Your task → Could you output the entire listing without altering anything?

Information provided →
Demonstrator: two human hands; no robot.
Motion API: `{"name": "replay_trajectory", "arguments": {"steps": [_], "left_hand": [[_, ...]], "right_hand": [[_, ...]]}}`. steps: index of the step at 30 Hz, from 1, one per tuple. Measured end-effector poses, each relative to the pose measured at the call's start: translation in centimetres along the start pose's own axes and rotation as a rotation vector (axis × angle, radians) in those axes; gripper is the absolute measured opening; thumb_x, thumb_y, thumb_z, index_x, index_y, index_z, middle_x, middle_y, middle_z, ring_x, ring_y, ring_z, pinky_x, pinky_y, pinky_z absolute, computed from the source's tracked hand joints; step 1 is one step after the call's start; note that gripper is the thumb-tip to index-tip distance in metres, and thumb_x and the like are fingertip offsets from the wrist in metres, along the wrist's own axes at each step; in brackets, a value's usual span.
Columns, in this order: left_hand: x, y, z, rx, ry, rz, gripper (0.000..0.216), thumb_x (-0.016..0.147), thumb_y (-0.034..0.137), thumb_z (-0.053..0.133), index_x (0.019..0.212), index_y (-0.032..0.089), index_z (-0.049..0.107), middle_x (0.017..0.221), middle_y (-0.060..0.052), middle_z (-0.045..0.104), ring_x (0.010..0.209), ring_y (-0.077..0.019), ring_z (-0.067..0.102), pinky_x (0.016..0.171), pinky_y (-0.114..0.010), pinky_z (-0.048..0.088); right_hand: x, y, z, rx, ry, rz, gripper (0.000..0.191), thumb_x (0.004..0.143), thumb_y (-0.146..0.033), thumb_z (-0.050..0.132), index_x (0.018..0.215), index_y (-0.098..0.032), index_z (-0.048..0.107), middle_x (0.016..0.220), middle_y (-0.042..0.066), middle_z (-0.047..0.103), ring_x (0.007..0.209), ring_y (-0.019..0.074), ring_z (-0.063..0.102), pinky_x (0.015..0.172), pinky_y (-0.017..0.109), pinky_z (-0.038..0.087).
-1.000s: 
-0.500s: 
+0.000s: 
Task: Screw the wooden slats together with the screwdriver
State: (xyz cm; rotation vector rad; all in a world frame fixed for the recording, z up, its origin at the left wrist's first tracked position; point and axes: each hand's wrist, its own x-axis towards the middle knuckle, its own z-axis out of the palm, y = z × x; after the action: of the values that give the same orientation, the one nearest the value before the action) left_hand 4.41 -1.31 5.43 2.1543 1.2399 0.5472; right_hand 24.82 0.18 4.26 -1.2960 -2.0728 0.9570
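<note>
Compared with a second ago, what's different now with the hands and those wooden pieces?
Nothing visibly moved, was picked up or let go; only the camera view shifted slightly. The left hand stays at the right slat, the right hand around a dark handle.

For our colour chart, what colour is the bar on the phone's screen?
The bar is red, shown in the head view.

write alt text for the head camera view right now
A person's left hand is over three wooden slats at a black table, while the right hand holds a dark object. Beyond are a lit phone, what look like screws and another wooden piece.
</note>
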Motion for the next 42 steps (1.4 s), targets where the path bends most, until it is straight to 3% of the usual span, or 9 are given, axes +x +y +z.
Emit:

Output →
Demonstrator: two human hands; no robot.
Motion API: `{"name": "replay_trajectory", "arguments": {"steps": [_], "left_hand": [[_, ...]], "right_hand": [[_, ...]]}}`. steps: index of the step at 30 Hz, from 1, one per tuple. Measured end-effector poses, each relative to the pose measured at the call's start: translation in centimetres along the start pose's own axes and rotation as a rotation vector (axis × angle, radians) in those axes; gripper is the absolute measured opening; thumb_x, thumb_y, thumb_z, index_x, index_y, index_z, middle_x, middle_y, middle_z, ring_x, ring_y, ring_z, pinky_x, pinky_y, pinky_z absolute, computed from the source's tracked hand joints; step 1 is one step after the call's start; note that gripper is the thumb-tip to index-tip distance in metres, and thumb_x and the like are fingertip offsets from the wrist in metres, along the wrist's own axes at each step; in brackets, a value's usual span.
Columns, in this order: left_hand: x, y, z, rx, ry, rz, gripper (0.000..0.216), thumb_x (-0.016..0.147), thumb_y (-0.034..0.137), thumb_z (-0.053..0.133), index_x (0.019..0.212), index_y (-0.032..0.089), index_z (-0.049..0.107), middle_x (0.017..0.221), middle_y (-0.060..0.052), middle_z (-0.045..0.104), ring_x (0.010..0.209), ring_y (-0.077..0.019), ring_z (-0.067..0.102), pinky_x (0.016..0.171), pinky_y (-0.114..0.010), pinky_z (-0.048..0.088); right_hand: x, y, z, rx, ry, rz, gripper (0.000..0.191), thumb_x (0.004..0.143), thumb_y (-0.146..0.033), thumb_z (-0.050..0.132), index_x (0.018..0.215), index_y (-0.098..0.032), index_z (-0.048..0.107), middle_x (0.016..0.220), middle_y (-0.042..0.066), middle_z (-0.047..0.103), ring_x (0.007..0.209), ring_y (-0.019..0.074), ring_z (-0.063..0.102), pinky_x (0.015..0.172), pinky_y (-0.017..0.109), pinky_z (-0.038..0.087).
-1.000s: 
-0.500s: 
+0.000s: 
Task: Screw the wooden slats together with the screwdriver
State: (xyz cm; rotation vector rad; all in a world frame fixed for the recording, z up, its origin at the left wrist's first tracked position; point and axes: each hand's wrist, its own x-axis towards the middle knuckle, its own z-axis out of the palm, y = z × x; after the action: of the values that give the same orientation, the one nearest the value before the action) left_hand 4.41 -1.31 5.43 2.1543 1.2399 0.5472; right_hand 24.82 0.18 4.26 -1.2960 -2.0728 0.9570
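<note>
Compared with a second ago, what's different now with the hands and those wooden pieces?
Nothing visibly moved, was picked up or let go; only the camera view shifted slightly. The left hand stays at the right slat, the right hand around a dark handle.

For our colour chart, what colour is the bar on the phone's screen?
The bar is red, shown in the head view.

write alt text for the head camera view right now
A person's left hand is over three wooden slats at a black table, while the right hand holds a dark object. Beyond are a lit phone, what look like screws and another wooden piece.
</note>
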Motion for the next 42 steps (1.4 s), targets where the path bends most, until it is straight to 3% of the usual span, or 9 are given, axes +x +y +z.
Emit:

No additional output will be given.